Bishop Martino's statement still rings in my ears the way a lovely symphony would. Moreover, he said so much in his pastoral letter that is so inspired, but I will limit myself to reporting only one of his wise teachings. He addressed the argument, "As wrong as abortion is, I don't think it is the only relevant 'life' issue that should be considered when deciding for whom to vote." He wrote:
This reasoning is sound only if other issues carry the same moral weight as abortion does, such as in the case of euthanasia and destruction of embryos for research purposes. Health care, education, economic security, immigration, and taxes are very important concerns. Neglect of any one of them has dire consequences as the recent financial crisis demonstrates. However, the solutions to problems in these areas do not usually involve a rejection of the sanctity of human life in the way that abortion does. Being "right" on taxes, education, health care, immigration, and the economy fails to make up for the error of disregarding the value of a human life. Consider this: the finest health and education systems, the fairest immigration laws, and the soundest economy do nothing for the child who never sees the light of day. It is a tragic irony that "pro-choice" candidates have come to support homicide – the gravest injustice a society can tolerate – in the name of "social justice."

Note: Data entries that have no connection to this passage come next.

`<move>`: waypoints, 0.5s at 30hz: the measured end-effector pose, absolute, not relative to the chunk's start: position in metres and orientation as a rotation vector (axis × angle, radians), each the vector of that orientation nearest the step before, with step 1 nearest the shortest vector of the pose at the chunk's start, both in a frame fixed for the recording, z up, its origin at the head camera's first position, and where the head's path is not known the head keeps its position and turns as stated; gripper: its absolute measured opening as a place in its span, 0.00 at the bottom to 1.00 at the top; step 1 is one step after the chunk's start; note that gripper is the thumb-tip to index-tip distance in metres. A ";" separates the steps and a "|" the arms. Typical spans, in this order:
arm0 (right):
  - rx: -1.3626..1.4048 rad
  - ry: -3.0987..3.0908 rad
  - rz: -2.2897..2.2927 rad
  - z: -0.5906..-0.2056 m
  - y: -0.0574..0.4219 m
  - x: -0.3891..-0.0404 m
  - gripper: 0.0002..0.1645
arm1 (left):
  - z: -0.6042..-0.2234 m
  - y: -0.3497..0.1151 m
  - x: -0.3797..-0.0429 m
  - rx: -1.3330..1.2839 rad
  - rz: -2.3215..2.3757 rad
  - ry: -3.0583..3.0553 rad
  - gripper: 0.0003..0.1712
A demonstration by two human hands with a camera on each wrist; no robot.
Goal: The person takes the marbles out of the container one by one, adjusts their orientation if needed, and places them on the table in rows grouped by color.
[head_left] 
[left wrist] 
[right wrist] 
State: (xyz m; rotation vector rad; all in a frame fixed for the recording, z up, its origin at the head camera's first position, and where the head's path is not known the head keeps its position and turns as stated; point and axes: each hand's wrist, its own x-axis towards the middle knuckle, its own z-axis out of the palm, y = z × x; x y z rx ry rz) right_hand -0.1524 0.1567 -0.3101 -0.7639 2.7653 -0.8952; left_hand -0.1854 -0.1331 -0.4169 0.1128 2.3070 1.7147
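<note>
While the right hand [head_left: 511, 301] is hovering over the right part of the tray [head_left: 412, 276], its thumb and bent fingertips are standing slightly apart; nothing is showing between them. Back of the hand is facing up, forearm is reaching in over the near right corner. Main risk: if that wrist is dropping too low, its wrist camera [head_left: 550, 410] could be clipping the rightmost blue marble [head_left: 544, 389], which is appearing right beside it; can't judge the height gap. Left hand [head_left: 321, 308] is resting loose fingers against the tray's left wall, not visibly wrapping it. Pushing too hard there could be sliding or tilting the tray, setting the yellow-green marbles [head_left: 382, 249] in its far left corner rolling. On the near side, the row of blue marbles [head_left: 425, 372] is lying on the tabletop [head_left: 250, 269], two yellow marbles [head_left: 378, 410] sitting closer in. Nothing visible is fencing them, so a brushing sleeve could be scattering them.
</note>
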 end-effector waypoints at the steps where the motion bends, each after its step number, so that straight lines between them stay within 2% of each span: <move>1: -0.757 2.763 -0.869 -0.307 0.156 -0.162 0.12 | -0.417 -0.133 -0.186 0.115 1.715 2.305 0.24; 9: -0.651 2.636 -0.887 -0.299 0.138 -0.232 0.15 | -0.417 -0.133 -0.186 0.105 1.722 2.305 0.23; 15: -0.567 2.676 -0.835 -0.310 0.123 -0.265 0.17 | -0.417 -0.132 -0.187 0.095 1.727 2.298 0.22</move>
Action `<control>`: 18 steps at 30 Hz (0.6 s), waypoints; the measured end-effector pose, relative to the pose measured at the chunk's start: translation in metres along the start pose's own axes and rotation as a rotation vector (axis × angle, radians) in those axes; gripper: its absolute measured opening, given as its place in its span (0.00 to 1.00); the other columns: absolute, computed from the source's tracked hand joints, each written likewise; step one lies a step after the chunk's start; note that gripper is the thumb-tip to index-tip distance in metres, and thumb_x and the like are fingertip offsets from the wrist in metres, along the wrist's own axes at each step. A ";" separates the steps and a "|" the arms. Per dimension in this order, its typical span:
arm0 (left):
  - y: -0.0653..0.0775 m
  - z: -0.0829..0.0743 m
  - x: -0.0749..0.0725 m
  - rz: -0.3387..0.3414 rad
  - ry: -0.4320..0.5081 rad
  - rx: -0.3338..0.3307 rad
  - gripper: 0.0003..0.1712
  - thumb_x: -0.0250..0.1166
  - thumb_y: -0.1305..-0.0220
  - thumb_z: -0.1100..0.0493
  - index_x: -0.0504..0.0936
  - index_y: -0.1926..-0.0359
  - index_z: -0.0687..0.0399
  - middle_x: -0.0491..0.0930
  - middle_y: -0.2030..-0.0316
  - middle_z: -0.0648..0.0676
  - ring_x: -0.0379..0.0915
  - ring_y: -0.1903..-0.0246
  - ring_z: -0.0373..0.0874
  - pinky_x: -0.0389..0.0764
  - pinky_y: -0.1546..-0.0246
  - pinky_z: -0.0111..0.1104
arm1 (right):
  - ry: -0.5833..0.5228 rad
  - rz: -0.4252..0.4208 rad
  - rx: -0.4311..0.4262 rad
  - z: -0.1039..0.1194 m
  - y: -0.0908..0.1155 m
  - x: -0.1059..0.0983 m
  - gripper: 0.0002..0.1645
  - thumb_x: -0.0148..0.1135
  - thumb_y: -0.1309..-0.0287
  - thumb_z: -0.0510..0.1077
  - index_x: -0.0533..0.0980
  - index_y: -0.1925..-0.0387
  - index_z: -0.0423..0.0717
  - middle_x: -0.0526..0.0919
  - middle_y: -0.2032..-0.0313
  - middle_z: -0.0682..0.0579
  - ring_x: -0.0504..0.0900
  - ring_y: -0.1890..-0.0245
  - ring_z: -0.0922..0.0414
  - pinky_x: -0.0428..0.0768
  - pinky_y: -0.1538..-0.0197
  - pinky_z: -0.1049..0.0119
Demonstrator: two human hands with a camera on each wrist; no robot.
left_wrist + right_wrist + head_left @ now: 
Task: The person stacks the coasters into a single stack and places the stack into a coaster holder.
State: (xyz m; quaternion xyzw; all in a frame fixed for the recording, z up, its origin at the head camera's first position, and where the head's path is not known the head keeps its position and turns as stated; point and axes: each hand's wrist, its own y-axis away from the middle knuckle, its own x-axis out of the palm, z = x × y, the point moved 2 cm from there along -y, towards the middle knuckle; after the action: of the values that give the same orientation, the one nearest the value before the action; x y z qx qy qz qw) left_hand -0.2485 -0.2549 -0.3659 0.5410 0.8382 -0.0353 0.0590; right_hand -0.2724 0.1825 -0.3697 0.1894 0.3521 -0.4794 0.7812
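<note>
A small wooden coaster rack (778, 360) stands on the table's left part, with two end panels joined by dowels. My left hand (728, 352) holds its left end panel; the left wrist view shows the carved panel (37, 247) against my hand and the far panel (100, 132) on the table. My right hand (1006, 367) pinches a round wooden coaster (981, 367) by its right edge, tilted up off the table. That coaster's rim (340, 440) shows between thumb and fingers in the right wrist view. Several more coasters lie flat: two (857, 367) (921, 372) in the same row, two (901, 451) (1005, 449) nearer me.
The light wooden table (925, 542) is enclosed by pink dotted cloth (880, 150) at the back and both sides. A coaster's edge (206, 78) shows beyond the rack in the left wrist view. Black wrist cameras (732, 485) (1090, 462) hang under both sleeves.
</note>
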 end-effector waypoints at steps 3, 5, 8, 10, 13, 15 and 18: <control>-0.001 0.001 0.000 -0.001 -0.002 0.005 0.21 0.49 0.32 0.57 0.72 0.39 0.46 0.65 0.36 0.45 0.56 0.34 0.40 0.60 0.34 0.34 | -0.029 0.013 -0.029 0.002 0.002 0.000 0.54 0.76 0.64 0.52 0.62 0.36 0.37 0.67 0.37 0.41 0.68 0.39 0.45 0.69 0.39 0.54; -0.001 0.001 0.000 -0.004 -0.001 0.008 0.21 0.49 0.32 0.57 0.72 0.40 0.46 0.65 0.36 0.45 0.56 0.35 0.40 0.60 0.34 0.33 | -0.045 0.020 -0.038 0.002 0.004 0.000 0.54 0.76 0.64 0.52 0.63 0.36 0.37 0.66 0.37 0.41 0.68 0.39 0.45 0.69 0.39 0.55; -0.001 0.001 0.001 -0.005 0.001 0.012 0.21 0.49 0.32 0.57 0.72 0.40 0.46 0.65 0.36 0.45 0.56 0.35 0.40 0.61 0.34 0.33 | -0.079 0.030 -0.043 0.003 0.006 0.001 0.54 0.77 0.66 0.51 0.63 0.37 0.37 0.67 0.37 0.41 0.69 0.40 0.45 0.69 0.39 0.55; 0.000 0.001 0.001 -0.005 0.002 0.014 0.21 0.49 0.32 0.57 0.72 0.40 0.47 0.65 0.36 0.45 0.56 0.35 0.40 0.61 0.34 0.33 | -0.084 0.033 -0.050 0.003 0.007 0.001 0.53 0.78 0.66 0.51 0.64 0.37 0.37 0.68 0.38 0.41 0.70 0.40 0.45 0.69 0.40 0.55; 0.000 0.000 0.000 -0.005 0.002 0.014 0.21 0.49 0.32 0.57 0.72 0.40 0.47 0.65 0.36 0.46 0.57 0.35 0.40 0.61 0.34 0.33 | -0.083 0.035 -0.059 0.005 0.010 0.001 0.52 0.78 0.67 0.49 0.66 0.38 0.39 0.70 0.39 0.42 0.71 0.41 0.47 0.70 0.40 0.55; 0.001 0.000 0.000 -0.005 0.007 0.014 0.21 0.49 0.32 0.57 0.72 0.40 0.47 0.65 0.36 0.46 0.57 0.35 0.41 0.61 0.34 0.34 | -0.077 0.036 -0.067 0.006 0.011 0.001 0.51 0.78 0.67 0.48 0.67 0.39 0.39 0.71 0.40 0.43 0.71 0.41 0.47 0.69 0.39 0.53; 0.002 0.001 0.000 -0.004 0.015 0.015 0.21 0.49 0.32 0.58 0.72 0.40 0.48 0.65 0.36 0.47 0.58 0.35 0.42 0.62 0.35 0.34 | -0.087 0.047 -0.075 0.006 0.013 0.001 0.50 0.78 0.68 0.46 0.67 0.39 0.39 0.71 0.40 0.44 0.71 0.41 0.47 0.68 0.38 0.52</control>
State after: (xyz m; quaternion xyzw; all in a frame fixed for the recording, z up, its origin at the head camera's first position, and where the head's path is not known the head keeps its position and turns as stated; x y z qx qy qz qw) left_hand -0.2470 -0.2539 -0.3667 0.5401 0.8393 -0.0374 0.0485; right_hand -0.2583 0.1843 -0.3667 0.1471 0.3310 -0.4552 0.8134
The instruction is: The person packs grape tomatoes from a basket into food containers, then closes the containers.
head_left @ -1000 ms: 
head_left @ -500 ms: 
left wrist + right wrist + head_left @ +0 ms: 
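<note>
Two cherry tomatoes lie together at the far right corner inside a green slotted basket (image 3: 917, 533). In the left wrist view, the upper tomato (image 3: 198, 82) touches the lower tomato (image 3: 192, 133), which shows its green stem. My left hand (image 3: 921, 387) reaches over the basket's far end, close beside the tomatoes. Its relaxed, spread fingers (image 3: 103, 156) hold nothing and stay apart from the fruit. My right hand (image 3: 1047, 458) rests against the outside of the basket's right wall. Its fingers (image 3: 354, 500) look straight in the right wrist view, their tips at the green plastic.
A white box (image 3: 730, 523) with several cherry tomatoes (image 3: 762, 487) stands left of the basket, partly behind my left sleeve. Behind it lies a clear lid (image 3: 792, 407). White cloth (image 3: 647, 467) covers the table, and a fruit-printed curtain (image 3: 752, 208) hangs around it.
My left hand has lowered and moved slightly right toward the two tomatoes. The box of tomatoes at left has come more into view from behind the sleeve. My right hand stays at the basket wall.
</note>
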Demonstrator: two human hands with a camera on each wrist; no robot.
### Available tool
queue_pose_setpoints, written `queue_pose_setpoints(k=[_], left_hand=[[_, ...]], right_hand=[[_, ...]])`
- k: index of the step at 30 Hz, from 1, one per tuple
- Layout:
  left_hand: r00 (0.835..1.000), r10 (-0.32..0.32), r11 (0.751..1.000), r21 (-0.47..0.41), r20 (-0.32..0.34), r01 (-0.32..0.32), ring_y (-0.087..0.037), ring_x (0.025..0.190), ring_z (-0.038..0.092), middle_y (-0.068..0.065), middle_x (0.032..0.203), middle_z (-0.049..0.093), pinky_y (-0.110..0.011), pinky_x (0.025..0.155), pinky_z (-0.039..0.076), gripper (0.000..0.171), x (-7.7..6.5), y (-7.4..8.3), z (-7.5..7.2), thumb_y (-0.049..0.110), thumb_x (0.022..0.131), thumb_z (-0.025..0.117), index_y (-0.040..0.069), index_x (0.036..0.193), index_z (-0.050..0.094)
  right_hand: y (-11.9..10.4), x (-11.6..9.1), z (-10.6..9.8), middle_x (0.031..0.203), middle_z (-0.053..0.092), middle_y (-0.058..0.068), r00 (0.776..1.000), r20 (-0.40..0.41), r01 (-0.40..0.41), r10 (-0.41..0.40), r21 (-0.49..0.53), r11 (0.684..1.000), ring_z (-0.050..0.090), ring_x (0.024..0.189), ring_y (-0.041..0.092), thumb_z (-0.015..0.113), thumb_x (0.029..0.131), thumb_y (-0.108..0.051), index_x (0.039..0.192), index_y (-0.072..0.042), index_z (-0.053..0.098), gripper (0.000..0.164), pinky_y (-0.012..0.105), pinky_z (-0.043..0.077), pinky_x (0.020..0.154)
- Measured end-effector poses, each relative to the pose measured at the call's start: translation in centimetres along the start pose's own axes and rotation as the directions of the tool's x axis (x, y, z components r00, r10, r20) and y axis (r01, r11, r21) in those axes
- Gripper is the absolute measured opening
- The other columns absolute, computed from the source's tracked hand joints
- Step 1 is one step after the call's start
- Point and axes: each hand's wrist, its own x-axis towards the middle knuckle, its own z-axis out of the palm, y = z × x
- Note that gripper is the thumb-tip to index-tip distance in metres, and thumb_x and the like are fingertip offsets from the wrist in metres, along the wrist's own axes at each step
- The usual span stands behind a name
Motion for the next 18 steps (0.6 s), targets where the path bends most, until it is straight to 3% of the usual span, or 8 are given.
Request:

Bishop Martino has defined, better than most American Catholic bishops this election season, the fundamental teaching of the Catholic Church and the reason why the direct murder of an innocent child prior to birth is so grave that nothing – I daresay nothing at all – could possibly make a greater difference to a voter of any stripe. To me, the defining characteristic of Bishop Martino's words and actions is simply having faith that, in his role as shepherd, he is not accountable to polling data, the news media or even the Catholics in his care who disagree with Church teaching. He is accountable to Christ alone. He said,
My dear friends, I beg you not to be misled by confusion and lies. Our Lord, Jesus Christ, does not ask us to follow him to Calvary only for us to be afraid of contradicting a few bystanders along the way. He does not ask us to take up his Cross only to have us leave it at the voting booth door.